Zack's Ramblings: Is “Black Swan’s” Lesbian Kiss for Queer Girls, or Straight Guys?
Well, today I’m going to be the guy who writes a lengthy diatribe on a movie I haven’t seen. That movie is Black Swan, Darren Aronofsky’s Oscar-buzzing psychological thriller starring Natalie Portman as a ballerina who is subsumed by her own dark side. That dark side, as I have garnered from the trailer, involves a lot of mirrors and making out with Mila Kunis. I am saving my actual viewing of this movie for Christmas Day, when the Jews of the world rise up and take over the nation’s multiplexes and make their bathrooms smell like the alley behind bad Chinese restaurants. And because I haven’t yet seen Black Swan it’s been fun to consider it not as an actual movie, but as a second-hand piece of contemporary cultural phenomenon.
I’m a sucker for anything that is dark, moody and contains tinges of the supernatural. Hence my attraction to, say, Zachary Quinto or guys who work at comic shops but still have tans. So I’ve been excited to see Black Swan for quite some time. Other people’s excitement, though, particularly guys who comment on The Onion AV Club, seem way more drawn in by the Portman/Kunis kiss than things like the movie’s plot. Hell, when the trailer first came out there was very little to be gleaned about its plot and yet people (mostly straight guys and queer girls) were pretty damn excited about it.
Though there has been better luck with mainstream movies featuring gay characters in the last couple years (thanks, Brokeback) it is also common to get films that have intense gay love stories and a scant portrayal of physical love between between its gays. (Fuck you, Brokeback.) Take the new Ewan McGregor/Jim Carrey love-story-in-prison flick I Love You Phillip Morris. That one has been delayed for years at this point and it’s pretty safe to guess its combination of gay romance and actual sex (including that rare cinematic breed, The Nelly Top) is behind Philip Morris’ slow crawl to a theater near your single, well-dressed uncle’s house.
Black Swan, however, has been given a mainstream marketing campaign on par with a new flavor of Pepsi.

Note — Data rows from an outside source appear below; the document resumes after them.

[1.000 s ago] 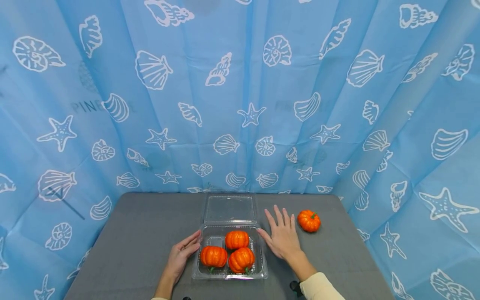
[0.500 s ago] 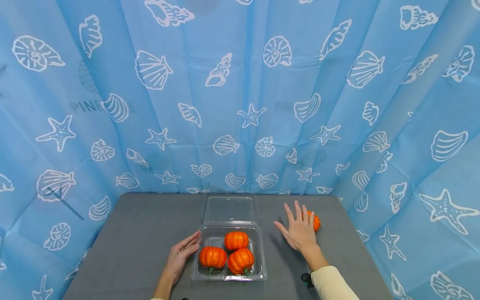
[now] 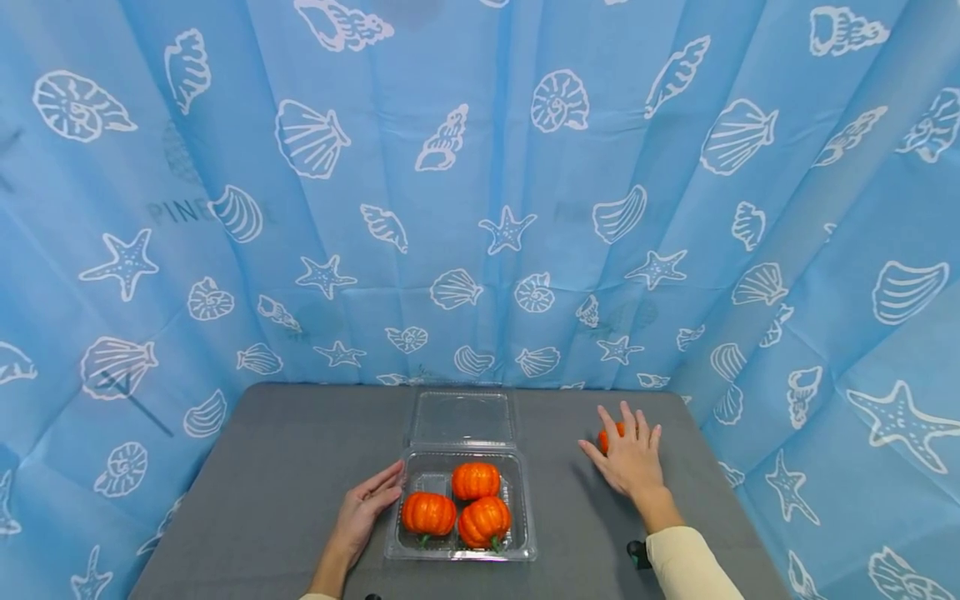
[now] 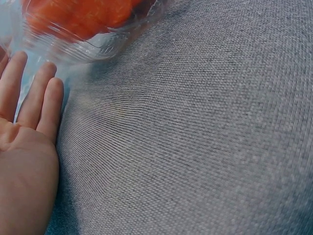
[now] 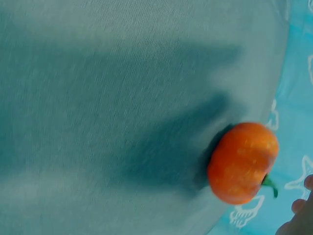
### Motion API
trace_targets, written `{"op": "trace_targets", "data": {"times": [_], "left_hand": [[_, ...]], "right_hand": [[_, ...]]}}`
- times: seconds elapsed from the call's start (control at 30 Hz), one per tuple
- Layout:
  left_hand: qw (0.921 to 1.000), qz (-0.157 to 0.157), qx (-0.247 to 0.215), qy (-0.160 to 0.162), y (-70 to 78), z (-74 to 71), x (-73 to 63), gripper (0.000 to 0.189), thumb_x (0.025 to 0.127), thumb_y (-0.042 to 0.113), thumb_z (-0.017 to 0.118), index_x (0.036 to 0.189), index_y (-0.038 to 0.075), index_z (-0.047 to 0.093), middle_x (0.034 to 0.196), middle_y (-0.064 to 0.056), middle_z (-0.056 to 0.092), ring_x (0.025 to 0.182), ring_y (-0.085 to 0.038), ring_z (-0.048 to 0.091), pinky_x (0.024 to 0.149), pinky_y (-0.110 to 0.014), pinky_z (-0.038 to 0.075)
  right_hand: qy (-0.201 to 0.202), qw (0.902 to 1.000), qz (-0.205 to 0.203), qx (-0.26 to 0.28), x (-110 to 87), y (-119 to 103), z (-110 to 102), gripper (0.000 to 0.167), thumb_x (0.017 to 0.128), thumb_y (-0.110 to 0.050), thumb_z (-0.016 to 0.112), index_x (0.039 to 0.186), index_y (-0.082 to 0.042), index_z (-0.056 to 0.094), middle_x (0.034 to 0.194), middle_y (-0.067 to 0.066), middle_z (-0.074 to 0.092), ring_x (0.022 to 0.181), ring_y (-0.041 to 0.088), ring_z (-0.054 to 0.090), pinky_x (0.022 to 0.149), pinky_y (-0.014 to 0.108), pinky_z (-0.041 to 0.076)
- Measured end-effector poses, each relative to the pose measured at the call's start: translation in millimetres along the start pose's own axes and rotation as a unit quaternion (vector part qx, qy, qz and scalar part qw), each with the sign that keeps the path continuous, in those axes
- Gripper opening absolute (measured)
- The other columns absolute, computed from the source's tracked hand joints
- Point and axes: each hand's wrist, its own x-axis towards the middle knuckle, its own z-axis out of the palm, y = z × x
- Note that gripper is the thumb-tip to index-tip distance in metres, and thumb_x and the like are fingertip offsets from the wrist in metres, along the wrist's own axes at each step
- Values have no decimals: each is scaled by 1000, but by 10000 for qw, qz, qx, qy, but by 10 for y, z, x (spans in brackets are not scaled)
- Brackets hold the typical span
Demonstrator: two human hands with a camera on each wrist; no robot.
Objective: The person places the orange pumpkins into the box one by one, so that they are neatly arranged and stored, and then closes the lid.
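A clear plastic clamshell container (image 3: 525, 508) lies with its lid (image 3: 462, 417) folded back, holding three small orange pumpkins (image 3: 476, 481). Along its left side is my left hand (image 3: 360, 512), fingers straight and fingertips right at the rim; the left wrist view shows this hand (image 4: 29, 142) palm up beside the container's wall (image 4: 93, 54). On the right, my right hand (image 3: 633, 458) hovers with fingers spread over another small pumpkin (image 3: 609, 437), covering most of it in the head view. In the right wrist view that pumpkin (image 5: 243, 164) rests on the cloth, green stem out, fingertips (image 5: 299, 205) apart from it.
A grey cloth-covered table (image 3: 277, 483) stretches under everything. Blue curtains (image 3: 465, 208) with white seashell prints hang behind it and along both sides.
My right hand has moved right, from beside the container to over the separate pumpkin. The left hand stays at the container's left side. The head view has shifted slightly.
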Motion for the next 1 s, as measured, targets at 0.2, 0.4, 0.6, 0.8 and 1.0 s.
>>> {"op": "trace_targets", "data": {"times": [0.2, 0.4, 0.6, 0.8, 1.0], "left_hand": [[10000, -56, -10, 39, -6, 2, 1, 52, 93, 8, 69, 143, 1, 57, 149, -17, 55, 115, 3, 66, 93, -13, 53], [10000, -2, -89, -32, -15, -1, 15, 51, 94, 7, 69, 143, 0, 58, 149, -18, 55, 115, 1, 67, 94, -13, 53], [9999, 59, -156, 8, -21, -7, 23, 51, 93, 5, 69, 142, -2, 58, 148, -19, 55, 113, 2, 68, 94, -13, 53], [9998, 113, -158, -44, -9, -15, 21, 51, 94, 4, 68, 143, -2, 57, 148, -20, 55, 114, 1, 68, 94, -13, 53], [9999, 20, -164, -32, -11, -20, 8, 50, 94, 5, 68, 142, 0, 58, 148, -17, 56, 115, 2, 67, 94, -13, 53]], "right_hand": [[-246, 9995, 217, 21, 5, 187, -16, 88, 96, -64, 56, 161, -11, 29, 164, 32, 17, 147, 59, 15, 117, 80, 7], [-404, 9980, 297, 375, -12, 328, -12, 83, 101, -46, 59, 160, -1, 21, 160, 38, 19, 145, 59, 18, 118, 76, 12], [-557, 9949, 573, 608, -32, 428, 6, 81, 105, -43, 51, 159, 6, 15, 158, 40, 21, 141, 62, 21, 118, 72, 22], [-914, 9876, 975, 825, -20, 466, 24, 80, 108, -44, 43, 158, 10, 12, 154, 43, 24, 140, 63, 22, 120, 70, 20], [-1060, 9833, 1076, 1011, -16, 456, 69, 69, 109, -31, 40, 154, 15, 15, 152, 45, 27, 141, 60, 26, 121, 67, 19]]}}
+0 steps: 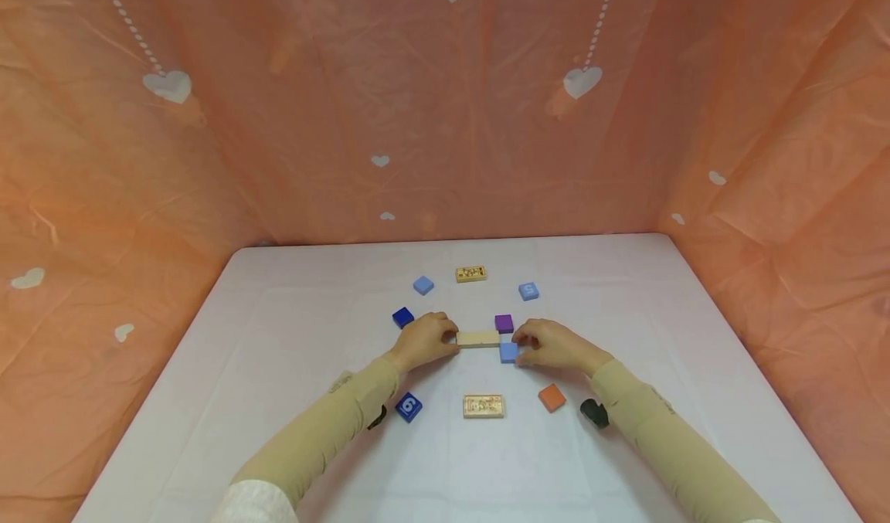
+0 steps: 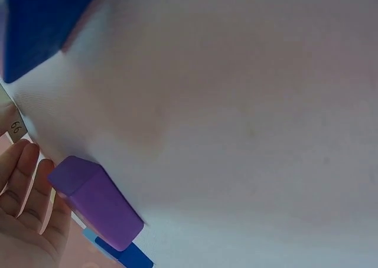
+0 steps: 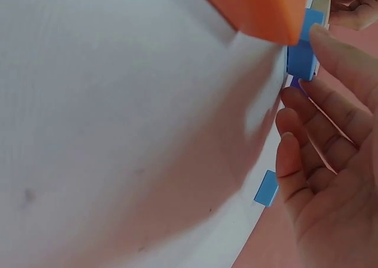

Any culture-focused website is likely to be graced with either its still picture or streaming preview, and at this point there aren’t many people alive who can view Black Swan‘s iconography without remembering “Hey, femme girls totally go at it in this one!” It is extremely hard for me to imagine a movie studio greenlighting a similar campaign focused around McGregor kissing Carey, no matter how much broad box office appeal either man possesses. Can you imagine logging onto Entertainment Weekly‘s website and being greeted with a still image of two actual men, actually kissing? I can’t either.
Widely-marketed movies with queer themes tend to be either relatively-sexless blockbusters with straight appeal (Yup, Brokeback) or queer-people-have-tragic-lives-lets-get-some-awards-for-it biopics like Milk or Boys Don’t Cry. Fox Searchlight seems to have put a lot of money into Black Swan and its campaign reflects neither of those categories. That mean’s they either wised up and are heavily targeting the queer women demographic in mixed-readership arenas or they are trying to horn up straight guys who would never otherwise see a movie that didn’t showcase Dwayne Johnson and gunfighting.
My money, of course, is on the latter. What do you think?